De nombreux militaires ont entre 35 et 45 ans, sont à la retraite ou en reconversion professionnelle. Principalement issus de milieux populaires et originaires de tout le territoire colombien, ils éprouvent des difficultés à trouver un emploi dans le civil car ils « ne savent que combattre », selon Daniel Rojas. Les sociétés privées leur proposent des salaires bien supérieurs à ceux qu’ils pourraient espérer dans leur pays. Démarchés par ces entreprises, ils peuvent également obtenir des informations via des réseaux d’anciens combattants, notamment sur WhatsApp dans des groupes dédiés, souligne Daniel Rojas.

Dans l’armée régulière, les salaires s’élèvent à environ 500 euros par mois. Ceux offerts par les sociétés privées peuvent atteindre jusqu’à 3 000 euros par mois « pour le même travail », note Pierre Gerstlé. Ces mercenaires peuvent également bénéficier d’assurances-vie pour eux et leurs familles, et être payés jusqu’à 200 dollars de l’heure selon la dangerosité du conflit, précise César Niño González, professeur en Relations internationales à l’Université La Salle à Bogotá. C’est tout le principe du mercenariat : « se battre pour de l’argent », résume Pierre Gerstlé. « Pas pour une idée ou un drapeau », complète Daniel Rojas.

### Au prix de leur vie

Étant donné qu’il s’agit d’une activité illégale marquée par une grande opacité, aucun chiffre officiel ne circule sur le nombre de Colombiens partant pour des zones de guerre à l’étranger. Toutefois, des estimations existent. Entre 1 500 et 2 000 militaires de formation seraient présents en Ukraine, d’après Daniel Rojas. Bien davantage, selon un commandant d’une brigade de la Garde nationale ukrainienne. « Peut-être des centaines de Colombiens ont fait partie de notre brigade. Mais environ 7 000 sont passés par les forces armées ukrainiennes », estime-t-il dans les colonnes du *Kyiv Post*. Au Soudan, ils seraient entre 350 et 400 à s’être engagés depuis 2024.

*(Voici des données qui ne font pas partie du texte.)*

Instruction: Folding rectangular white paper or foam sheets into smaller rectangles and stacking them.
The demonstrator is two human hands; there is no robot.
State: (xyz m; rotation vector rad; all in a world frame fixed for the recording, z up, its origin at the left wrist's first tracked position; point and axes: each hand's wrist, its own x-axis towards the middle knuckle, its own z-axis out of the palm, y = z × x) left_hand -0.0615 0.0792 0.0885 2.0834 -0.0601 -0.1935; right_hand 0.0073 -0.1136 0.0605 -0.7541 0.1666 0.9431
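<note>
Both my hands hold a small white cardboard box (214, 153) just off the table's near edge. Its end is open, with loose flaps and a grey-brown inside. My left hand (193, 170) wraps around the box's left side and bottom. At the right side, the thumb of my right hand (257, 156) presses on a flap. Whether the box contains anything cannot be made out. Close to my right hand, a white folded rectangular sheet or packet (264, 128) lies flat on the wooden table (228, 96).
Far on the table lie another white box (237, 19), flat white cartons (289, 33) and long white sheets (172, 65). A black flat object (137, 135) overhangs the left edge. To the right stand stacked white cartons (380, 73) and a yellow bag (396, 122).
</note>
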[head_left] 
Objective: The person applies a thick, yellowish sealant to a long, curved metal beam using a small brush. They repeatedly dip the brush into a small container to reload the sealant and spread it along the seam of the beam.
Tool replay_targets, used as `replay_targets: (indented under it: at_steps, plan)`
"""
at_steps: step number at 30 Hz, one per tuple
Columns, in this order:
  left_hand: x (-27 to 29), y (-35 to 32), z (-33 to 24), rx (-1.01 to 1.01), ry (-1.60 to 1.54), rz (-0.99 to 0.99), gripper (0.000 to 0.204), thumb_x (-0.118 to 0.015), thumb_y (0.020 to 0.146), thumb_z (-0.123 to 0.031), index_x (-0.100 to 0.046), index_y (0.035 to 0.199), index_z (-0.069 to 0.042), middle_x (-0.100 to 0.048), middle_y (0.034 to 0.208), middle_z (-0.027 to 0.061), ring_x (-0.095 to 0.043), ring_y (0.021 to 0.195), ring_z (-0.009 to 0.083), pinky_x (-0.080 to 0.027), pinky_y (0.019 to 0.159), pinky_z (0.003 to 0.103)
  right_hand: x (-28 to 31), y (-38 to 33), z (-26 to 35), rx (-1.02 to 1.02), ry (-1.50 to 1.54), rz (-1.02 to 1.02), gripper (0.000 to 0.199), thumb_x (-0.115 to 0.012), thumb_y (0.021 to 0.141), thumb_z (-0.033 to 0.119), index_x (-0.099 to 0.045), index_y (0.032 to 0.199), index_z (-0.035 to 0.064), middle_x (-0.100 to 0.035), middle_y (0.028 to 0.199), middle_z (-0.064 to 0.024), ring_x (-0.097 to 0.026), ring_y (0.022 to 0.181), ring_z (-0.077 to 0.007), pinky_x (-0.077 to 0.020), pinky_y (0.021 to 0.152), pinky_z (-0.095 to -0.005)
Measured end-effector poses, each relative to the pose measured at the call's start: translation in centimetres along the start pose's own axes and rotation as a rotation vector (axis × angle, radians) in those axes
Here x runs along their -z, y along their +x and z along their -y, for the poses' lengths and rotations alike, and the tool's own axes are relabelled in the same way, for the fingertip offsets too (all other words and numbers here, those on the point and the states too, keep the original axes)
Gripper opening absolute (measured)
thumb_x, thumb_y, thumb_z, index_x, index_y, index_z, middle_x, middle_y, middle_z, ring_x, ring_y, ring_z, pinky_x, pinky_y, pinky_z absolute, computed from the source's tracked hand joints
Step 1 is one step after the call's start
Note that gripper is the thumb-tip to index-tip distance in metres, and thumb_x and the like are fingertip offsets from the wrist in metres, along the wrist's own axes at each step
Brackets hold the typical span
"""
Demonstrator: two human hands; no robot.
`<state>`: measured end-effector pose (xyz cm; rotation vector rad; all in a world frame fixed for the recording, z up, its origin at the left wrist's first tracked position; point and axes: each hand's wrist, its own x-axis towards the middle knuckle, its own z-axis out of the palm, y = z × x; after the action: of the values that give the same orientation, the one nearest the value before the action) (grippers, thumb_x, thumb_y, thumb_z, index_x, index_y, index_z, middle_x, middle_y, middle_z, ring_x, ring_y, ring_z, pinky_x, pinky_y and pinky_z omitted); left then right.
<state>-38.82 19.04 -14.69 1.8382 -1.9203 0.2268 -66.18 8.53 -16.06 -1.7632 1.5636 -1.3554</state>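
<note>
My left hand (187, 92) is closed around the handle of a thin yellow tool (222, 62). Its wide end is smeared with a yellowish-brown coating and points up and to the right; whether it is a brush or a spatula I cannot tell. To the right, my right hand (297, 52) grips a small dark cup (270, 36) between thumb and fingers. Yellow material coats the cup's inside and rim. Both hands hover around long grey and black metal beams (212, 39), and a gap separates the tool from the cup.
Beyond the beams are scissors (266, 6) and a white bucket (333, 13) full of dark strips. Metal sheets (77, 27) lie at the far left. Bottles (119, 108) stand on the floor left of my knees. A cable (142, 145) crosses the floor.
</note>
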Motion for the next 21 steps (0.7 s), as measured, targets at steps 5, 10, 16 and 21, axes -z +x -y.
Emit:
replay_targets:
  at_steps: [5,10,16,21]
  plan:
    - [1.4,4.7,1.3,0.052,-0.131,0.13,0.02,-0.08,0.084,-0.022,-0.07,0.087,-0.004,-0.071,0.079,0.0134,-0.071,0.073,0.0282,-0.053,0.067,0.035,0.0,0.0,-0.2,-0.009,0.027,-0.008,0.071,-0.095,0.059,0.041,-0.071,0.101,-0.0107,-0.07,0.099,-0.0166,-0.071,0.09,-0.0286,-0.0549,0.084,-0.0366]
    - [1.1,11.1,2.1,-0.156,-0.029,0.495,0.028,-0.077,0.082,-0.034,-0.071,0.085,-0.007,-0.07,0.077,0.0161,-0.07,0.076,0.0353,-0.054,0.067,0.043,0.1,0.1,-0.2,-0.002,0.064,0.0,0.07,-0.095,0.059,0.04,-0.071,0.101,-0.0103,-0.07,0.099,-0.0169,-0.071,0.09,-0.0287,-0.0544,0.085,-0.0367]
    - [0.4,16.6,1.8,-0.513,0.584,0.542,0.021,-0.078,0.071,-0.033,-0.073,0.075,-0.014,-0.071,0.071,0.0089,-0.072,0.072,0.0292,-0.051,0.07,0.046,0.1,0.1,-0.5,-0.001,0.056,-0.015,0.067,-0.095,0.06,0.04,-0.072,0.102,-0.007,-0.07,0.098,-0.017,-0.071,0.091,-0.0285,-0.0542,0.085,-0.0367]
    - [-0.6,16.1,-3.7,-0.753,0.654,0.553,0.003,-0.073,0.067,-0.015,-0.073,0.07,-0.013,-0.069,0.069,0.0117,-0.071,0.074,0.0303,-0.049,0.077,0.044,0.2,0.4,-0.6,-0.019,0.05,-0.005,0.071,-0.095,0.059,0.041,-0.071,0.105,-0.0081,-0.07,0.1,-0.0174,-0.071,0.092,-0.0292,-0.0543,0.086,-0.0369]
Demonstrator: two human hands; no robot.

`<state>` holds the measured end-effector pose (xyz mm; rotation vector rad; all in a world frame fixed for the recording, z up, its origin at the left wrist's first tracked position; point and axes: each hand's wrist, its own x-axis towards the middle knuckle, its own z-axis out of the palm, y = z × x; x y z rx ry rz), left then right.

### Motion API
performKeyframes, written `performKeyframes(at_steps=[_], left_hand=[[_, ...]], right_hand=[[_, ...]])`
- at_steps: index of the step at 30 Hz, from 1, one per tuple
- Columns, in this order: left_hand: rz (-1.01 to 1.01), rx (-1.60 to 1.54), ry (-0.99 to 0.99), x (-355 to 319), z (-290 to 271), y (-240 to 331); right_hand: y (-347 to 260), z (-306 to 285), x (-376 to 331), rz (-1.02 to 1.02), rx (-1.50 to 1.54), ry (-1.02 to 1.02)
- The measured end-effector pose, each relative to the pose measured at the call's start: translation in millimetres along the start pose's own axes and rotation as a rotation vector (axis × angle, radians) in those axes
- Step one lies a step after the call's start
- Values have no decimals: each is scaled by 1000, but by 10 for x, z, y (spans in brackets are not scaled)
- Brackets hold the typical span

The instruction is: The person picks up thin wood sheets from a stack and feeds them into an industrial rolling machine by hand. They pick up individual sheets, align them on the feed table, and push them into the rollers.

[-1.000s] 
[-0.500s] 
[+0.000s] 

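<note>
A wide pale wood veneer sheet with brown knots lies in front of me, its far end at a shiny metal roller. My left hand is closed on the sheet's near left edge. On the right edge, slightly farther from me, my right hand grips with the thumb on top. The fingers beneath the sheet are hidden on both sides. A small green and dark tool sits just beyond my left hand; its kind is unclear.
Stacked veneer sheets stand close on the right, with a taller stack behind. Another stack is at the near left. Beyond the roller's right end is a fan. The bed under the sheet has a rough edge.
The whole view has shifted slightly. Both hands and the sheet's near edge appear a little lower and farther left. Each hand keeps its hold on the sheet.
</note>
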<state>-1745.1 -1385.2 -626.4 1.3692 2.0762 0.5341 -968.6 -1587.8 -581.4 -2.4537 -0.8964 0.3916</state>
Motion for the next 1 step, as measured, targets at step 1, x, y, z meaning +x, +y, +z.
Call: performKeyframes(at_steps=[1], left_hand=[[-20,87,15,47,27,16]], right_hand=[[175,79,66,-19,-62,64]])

Tous ces choix comportent le risque de perdre la vie. En août dernier, un avion des Émirats arabes unis convoyaient des mercenaires colombiens a été pris pour cible par l’armée soudanaise. Au moins 40 militaires ont été tués. Impossible de donner un chiffre officiel des pertes. Le ministère des Affaires étrangères colombien avance néanmoins qu’au moins 64 Colombiens seraient morts et 122 autres portés disparus en Ukraine, selon le dernier bilan de février 2025.

En plus de risquer leur vie, le mercenariat peut les conduire à violer le droit international. En tant qu’instructeurs, ils peuvent se retrouver à entraîner des unités recourant des mineurs, notamment au Soudan. Ils pourraient également être accusés de crimes de guerre. Un prix à payer pour gagner mieux sa vie.